## Work instructions
Please copy out all the data. Every detail stays the same.

## Supplied data
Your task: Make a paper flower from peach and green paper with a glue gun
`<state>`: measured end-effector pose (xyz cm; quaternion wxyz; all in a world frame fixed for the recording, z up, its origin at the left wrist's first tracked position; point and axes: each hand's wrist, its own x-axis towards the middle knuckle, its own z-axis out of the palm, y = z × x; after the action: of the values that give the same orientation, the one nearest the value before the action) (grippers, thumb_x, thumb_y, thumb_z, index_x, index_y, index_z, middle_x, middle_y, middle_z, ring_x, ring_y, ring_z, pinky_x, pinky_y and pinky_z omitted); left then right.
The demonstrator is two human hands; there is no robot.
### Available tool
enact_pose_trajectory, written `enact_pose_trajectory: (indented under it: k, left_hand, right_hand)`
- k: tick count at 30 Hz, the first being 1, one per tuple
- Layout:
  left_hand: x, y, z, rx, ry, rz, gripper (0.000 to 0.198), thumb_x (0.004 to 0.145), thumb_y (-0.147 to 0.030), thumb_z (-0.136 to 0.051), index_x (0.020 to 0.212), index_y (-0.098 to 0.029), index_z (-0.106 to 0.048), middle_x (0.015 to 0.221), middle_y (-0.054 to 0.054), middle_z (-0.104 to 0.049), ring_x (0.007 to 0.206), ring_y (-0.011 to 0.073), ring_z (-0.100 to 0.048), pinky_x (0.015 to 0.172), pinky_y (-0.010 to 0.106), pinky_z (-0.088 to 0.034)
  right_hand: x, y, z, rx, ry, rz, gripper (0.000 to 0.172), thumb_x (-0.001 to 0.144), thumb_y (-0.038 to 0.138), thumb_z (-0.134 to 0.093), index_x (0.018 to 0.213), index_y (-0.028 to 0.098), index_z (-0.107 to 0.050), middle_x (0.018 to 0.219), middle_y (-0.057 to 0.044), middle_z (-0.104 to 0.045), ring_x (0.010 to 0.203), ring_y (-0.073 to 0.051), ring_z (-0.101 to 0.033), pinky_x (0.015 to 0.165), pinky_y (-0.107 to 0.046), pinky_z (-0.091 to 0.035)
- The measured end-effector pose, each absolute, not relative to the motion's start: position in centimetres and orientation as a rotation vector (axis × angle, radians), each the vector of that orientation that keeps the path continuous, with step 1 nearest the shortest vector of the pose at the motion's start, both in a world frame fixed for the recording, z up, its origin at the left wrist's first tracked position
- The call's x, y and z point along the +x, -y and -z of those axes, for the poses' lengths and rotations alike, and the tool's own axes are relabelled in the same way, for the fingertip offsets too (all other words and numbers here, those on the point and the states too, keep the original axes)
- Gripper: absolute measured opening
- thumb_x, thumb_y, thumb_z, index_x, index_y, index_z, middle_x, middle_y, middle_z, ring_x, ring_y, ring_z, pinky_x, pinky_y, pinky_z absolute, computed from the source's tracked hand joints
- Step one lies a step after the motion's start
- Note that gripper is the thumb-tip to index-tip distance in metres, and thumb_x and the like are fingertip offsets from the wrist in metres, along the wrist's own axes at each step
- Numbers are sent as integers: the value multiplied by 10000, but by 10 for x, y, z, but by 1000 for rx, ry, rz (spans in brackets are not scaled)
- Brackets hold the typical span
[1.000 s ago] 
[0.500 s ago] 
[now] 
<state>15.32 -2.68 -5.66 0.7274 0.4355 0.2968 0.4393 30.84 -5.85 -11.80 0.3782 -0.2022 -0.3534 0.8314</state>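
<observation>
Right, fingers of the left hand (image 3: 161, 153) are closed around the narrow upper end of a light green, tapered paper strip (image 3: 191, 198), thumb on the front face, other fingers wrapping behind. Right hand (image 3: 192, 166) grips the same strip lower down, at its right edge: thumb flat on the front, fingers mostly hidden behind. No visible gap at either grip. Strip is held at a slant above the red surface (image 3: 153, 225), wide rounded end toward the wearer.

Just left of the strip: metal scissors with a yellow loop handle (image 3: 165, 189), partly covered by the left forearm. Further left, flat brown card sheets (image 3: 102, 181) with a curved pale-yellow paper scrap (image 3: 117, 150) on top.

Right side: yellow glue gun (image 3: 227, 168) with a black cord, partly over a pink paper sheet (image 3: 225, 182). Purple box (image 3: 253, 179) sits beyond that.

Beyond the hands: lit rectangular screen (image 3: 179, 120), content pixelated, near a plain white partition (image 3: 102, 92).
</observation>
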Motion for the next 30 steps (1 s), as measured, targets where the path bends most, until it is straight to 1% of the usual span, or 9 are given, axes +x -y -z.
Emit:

## Reply to the exercise
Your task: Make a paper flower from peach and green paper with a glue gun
`<state>`: measured end-effector pose (xyz cm; quaternion wxyz; all in a world frame fixed for the recording, z up, its origin at the left wrist's first tracked position; point and axes: each hand's wrist, its own x-axis towards the middle knuckle, its own z-axis out of the palm, y = z × x; after the action: of the values that give the same orientation, the one nearest the value before the action) (grippers, thumb_x, thumb_y, thumb_z, index_x, index_y, index_z, middle_x, middle_y, middle_z, ring_x, ring_y, ring_z, pinky_x, pinky_y and pinky_z omitted); left then right.
The demonstrator is two human hands; there is no robot.
### Available tool
enact_pose_trajectory, written `enact_pose_trajectory: (indented under it: k, left_hand, right_hand)`
- k: tick count at 30 Hz, the first being 1, one per tuple
- Layout:
  left_hand: x, y, z, rx, ry, rz, gripper (0.000 to 0.198), thumb_x (0.004 to 0.145), thumb_y (-0.147 to 0.030), thumb_z (-0.136 to 0.051), index_x (0.020 to 0.212), index_y (-0.098 to 0.029), index_z (-0.106 to 0.048), middle_x (0.015 to 0.221), middle_y (-0.054 to 0.054), middle_z (-0.104 to 0.049), ring_x (0.007 to 0.206), ring_y (-0.011 to 0.073), ring_z (-0.100 to 0.048), pinky_x (0.015 to 0.172), pinky_y (-0.010 to 0.106), pinky_z (-0.088 to 0.034)
  right_hand: x, y, z, rx, ry, rz, gripper (0.000 to 0.172), thumb_x (-0.001 to 0.144), thumb_y (-0.038 to 0.138), thumb_z (-0.134 to 0.093), index_x (0.018 to 0.213), index_y (-0.028 to 0.098), index_z (-0.107 to 0.050), middle_x (0.018 to 0.219), middle_y (-0.057 to 0.044), middle_z (-0.104 to 0.045), ring_x (0.010 to 0.203), ring_y (-0.073 to 0.051), ring_z (-0.101 to 0.033), pinky_x (0.015 to 0.165), pinky_y (-0.107 to 0.046), pinky_z (-0.091 to 0.035)
- The measured end-effector pose, each absolute, not relative to the motion's start: position in centimetres and orientation as a rotation vector (axis × angle, radians), each the vector of that orientation that keeps the path continuous, with step 1 nearest the shortest vector of the pose at the motion's start, both in a world frame fixed for the recording, z up, its origin at the left wrist's first tracked position
- The call's x, y and z point along the +x, -y and -z of those axes, for the poses' lengths and rotations alike, and the tool's own axes are relabelled in the same way, for the fingertip offsets too (all other words and numbers here, those on the point and the states too, keep the original axes)
- Gripper: absolute measured opening
- thumb_x, thumb_y, thumb_z, index_x, index_y, index_z, middle_x, middle_y, middle_z, ring_x, ring_y, ring_z, pinky_x, pinky_y, pinky_z absolute, computed from the source's tracked hand joints
- Step one lies a step after the motion's start
- Note that gripper is the thumb-tip to index-tip distance in metres, and thumb_x and the like are fingertip offsets from the wrist in metres, along the wrist's own axes at each step
- Numbers are sent as integers: the value multiplied by 10000, but by 10 for x, y, z, but by 1000 for rx, ry, rz (spans in brackets are not scaled)
- Brackets hold the typical span
[1.000 s ago] 
[0.500 s ago] 
[now] 
<state>15.32 -2.68 -5.66 0.7274 0.4355 0.2968 0.4393 30.84 -5.85 -11.80 0.3782 -0.2022 -0.3534 0.8314</state>
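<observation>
Right, fingers of the left hand (image 3: 161, 153) are closed around the narrow upper end of a light green, tapered paper strip (image 3: 191, 198), thumb on the front face, other fingers wrapping behind. Right hand (image 3: 192, 166) grips the same strip lower down, at its right edge: thumb flat on the front, fingers mostly hidden behind. No visible gap at either grip. Strip is held at a slant above the red surface (image 3: 153, 225), wide rounded end toward the wearer.

Just left of the strip: metal scissors with a yellow loop handle (image 3: 165, 189), partly covered by the left forearm. Further left, flat brown card sheets (image 3: 102, 181) with a curved pale-yellow paper scrap (image 3: 117, 150) on top.

Right side: yellow glue gun (image 3: 227, 168) with a black cord, partly over a pink paper sheet (image 3: 225, 182). Purple box (image 3: 253, 179) sits beyond that.

Beyond the hands: lit rectangular screen (image 3: 179, 120), content pixelated, near a plain white partition (image 3: 102, 92).
</observation>
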Motion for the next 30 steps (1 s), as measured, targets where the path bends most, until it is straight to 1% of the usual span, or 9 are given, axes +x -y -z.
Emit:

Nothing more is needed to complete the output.